Option 3: The death benefit will be the greatest of: (a) the total face
amount of the base policy and each layer plus the excess, if any, of
all gross premium payments over the sum of any withdrawals, partial
withdrawals, surrender penalty free withdrawals, partial surrenders and
premium refunds on the date of the insured's death; (b) the death
benefit factor multiplied by the policy's accumulation value on the
date of the insured's death; or (c) the amount required for the policy
to qualify as a life insurance contract under Section 7702 of the
Internal Revenue Code.
Beginning with the policy anniversary nearest the insured's 100th
birthday, the death benefit will be: (a) the death benefit factor
multiplied by the policy's accumulation value as of the date of death
of the insured's; or (b) the amount required for the policy to qualify
as a life insurance contract under Section 7702 of the Internal Revenue
Code. If the Full Death Benefit Rider is in effect at policy
anniversary nearest Exact Age 100, however, then the death benefit
beginning with that policy anniversary will be based on the death
benefit option in effect immediately before that policy anniversary and
the death benefit will be determined in the same manner as it was
determined before that anniversary .
We determine the accumulation value as of the insured's date of death
using the prices computed at the end of the day on which death
occurred. If the insured's date of death was not a valuation date (that
is, the insured died on a day when the New York Stock Exchange was not
open), we compute the accumulation value based on the next valuation
date's prices. We do not consider the hour of death in this
determination.
We will reduce the death benefit by any existing policy loans and by
the portion of any grace period premium payment necessary to provide
insurance to the date of the insured's death.
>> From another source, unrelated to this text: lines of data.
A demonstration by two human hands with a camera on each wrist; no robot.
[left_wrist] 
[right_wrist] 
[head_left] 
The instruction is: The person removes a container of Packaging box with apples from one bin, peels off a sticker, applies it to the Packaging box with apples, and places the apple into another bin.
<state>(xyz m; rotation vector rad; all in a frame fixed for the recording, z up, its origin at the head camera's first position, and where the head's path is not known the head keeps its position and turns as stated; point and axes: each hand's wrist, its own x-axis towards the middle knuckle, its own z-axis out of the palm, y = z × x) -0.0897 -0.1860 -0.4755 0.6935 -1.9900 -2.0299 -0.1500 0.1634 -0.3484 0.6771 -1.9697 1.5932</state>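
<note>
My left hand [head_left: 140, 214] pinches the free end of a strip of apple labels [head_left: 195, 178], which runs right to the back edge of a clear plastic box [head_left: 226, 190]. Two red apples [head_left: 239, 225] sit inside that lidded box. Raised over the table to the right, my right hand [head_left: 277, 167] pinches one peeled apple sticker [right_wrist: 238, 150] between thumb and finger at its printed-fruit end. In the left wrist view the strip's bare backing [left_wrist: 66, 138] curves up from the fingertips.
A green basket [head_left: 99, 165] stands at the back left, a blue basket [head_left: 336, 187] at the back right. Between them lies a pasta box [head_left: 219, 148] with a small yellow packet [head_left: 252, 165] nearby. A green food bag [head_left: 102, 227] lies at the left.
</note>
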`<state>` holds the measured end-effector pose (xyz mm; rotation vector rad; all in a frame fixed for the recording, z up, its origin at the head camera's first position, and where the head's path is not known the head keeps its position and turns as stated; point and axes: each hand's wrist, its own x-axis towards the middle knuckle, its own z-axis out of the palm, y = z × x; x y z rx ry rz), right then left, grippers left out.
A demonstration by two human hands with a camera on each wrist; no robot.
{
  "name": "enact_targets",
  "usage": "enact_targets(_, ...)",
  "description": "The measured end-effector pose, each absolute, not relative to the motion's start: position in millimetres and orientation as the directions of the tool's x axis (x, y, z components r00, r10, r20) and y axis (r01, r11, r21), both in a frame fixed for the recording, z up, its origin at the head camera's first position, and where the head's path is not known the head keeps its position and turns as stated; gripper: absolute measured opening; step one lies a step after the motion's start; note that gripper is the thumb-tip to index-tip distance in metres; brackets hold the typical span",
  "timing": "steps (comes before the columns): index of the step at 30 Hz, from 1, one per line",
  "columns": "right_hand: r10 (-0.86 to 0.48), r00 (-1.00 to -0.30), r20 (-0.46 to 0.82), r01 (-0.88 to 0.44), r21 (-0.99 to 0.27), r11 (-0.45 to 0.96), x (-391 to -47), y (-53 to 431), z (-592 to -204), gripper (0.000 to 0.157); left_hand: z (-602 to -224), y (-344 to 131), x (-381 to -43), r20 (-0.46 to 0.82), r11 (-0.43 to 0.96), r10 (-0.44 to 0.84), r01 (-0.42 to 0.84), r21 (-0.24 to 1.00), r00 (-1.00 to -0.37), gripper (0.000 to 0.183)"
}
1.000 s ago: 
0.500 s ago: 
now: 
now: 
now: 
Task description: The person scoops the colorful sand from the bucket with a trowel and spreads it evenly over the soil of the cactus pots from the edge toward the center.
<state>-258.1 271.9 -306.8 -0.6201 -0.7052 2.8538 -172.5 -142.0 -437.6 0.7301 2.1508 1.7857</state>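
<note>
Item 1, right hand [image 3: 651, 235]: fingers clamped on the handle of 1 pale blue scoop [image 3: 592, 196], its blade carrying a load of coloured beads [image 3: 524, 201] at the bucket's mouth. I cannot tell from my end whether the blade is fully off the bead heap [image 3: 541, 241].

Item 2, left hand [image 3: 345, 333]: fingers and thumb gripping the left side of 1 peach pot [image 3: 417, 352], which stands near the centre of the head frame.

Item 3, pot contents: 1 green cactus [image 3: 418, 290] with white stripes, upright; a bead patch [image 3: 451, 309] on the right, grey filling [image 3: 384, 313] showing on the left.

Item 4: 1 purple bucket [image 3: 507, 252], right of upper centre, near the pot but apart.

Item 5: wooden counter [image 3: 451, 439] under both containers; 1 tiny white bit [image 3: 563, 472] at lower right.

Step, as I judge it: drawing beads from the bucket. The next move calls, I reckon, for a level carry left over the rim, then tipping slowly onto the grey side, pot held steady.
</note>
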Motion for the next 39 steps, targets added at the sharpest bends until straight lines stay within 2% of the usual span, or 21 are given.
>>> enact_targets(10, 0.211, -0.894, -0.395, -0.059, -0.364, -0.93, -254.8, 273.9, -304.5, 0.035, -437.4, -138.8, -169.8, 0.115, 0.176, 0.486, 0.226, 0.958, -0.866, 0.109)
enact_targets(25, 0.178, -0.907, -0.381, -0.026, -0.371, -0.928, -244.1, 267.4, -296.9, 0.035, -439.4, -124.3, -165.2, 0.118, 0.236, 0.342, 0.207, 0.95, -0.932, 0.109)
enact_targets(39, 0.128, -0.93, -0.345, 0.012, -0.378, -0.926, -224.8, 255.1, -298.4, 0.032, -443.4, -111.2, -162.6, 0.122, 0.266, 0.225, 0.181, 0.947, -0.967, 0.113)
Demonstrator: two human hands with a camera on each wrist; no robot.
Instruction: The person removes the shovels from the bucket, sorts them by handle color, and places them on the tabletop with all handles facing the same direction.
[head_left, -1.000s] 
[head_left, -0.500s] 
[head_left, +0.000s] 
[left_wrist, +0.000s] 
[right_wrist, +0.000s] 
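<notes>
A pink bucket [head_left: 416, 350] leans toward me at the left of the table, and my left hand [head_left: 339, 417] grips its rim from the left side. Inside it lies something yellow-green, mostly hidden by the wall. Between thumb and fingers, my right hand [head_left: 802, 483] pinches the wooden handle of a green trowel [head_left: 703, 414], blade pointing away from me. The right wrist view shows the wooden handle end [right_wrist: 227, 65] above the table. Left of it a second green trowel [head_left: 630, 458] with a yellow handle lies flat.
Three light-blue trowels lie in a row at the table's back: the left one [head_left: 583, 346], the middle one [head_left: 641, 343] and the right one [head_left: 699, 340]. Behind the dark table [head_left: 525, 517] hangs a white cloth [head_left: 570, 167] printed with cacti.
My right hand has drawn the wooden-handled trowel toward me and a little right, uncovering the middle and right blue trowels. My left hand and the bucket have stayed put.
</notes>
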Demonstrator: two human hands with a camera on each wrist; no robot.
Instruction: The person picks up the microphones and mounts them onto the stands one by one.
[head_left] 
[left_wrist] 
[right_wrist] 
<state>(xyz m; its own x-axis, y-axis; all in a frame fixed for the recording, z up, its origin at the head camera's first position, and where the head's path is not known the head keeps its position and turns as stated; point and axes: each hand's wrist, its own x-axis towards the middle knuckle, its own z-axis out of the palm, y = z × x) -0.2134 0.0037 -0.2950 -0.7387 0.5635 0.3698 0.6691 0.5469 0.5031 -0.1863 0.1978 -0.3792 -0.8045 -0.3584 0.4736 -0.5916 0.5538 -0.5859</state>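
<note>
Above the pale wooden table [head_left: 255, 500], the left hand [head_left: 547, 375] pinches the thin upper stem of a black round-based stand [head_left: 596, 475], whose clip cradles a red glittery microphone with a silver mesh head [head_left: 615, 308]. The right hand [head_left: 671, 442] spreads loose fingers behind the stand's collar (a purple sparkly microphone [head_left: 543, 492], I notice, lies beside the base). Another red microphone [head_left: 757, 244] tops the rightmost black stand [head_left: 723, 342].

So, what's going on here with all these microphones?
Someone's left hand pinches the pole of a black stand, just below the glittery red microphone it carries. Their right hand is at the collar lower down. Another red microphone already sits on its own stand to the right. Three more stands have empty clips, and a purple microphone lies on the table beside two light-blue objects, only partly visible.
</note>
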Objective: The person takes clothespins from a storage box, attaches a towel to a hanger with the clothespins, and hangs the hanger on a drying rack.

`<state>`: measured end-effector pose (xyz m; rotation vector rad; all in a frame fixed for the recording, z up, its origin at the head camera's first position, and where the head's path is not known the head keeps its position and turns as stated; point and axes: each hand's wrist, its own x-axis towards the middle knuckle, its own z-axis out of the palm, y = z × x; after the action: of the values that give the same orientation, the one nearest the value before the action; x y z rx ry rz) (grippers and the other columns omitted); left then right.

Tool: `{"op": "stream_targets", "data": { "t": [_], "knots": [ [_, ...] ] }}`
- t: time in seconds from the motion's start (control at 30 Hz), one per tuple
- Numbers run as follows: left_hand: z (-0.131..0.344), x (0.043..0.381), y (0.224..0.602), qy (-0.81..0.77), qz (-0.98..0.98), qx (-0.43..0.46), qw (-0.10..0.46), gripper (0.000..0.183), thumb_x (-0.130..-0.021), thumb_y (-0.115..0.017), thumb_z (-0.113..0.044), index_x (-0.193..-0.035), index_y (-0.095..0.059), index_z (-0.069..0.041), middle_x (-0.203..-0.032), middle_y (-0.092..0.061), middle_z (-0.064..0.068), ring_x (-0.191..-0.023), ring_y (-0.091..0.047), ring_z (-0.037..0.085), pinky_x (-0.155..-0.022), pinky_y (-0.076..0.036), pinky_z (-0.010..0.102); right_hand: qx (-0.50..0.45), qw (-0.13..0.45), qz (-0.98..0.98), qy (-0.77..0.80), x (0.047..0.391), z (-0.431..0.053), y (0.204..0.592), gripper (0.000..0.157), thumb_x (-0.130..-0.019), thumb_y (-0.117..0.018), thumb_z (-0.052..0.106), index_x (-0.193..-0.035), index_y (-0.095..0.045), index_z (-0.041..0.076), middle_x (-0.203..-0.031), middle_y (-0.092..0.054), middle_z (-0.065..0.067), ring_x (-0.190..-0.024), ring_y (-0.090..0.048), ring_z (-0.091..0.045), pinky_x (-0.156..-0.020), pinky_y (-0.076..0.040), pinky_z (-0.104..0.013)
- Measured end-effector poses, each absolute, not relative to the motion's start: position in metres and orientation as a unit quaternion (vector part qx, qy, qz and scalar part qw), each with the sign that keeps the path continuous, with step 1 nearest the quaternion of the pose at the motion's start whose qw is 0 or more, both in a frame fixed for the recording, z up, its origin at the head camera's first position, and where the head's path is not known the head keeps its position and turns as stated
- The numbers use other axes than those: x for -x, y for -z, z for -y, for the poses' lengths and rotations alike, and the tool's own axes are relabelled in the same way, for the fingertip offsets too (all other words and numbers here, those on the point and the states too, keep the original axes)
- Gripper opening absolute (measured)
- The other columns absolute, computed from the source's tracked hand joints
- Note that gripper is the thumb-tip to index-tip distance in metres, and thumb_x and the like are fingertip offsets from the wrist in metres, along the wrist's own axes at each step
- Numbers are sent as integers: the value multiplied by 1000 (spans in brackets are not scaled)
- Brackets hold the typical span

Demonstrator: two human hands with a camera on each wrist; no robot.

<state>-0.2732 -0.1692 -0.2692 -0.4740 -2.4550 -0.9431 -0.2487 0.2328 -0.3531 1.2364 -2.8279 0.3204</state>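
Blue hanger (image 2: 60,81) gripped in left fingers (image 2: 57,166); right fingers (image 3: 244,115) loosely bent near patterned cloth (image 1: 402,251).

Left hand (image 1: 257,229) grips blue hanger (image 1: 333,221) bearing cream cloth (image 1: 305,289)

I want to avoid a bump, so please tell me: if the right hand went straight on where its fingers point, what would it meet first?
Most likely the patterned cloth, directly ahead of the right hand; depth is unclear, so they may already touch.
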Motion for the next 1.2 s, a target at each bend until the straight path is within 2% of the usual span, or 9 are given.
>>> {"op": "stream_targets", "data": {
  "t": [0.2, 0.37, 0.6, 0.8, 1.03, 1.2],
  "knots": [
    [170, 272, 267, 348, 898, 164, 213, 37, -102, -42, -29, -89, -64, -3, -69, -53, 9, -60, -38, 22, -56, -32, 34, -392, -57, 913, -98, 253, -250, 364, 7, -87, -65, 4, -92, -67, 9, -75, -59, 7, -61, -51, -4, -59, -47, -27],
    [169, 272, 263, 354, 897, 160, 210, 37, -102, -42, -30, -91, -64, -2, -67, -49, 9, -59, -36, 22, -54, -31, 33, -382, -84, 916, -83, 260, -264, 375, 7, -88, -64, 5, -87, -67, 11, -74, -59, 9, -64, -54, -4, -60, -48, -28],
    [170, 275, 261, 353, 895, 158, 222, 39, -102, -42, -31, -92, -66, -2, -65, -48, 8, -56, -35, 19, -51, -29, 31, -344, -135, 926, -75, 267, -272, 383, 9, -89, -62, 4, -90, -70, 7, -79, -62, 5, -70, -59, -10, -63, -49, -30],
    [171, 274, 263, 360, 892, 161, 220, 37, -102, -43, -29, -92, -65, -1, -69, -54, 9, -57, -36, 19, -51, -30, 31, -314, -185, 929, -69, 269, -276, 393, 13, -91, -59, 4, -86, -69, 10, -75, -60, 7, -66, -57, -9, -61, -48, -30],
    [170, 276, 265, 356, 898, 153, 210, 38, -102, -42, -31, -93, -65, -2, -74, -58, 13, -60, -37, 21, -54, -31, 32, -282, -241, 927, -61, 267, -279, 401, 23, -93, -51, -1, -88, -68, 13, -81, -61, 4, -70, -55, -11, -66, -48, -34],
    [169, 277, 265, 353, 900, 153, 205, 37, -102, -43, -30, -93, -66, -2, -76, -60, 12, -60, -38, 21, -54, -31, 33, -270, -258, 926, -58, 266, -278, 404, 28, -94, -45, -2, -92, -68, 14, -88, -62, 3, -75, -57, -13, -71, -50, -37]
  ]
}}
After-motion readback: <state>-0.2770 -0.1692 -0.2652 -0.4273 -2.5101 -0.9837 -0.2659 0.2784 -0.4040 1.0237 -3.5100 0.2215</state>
The death benefit factors will be the greater of the factors in the
Table of Death Benefit Factors included in the Policy or the factors
set forth in the Internal Revenue Code of 1986 ("IRC"), as in effect at
the time the policy is issued and the regulations thereunder.
We will make payment of death proceeds out of our General Account and
will transfer assets from the Separate Account to the General Account
in an amount equal to the reserve in the Separate Account attributable
to the Policy. The excess, if any, of the death proceeds over the
amount transferred will be paid out of the General Account reserve
maintained for that purpose.
c. Default and Options on Lapse
The duration of insurance coverage depends upon (a) the required
premium amounts being paid during any required premium periods; (b) the
Accumulation Value minus outstanding loans being sufficient to cover
the monthly deductions due; (c) after the policy anniversary nearest
Age 100, the loan interest due and unpaid being less than the result of
the Accumulation Value minus the outstanding loan; and (d) whether the
Endorsement to Modify Grace Period is in effect on the Policy.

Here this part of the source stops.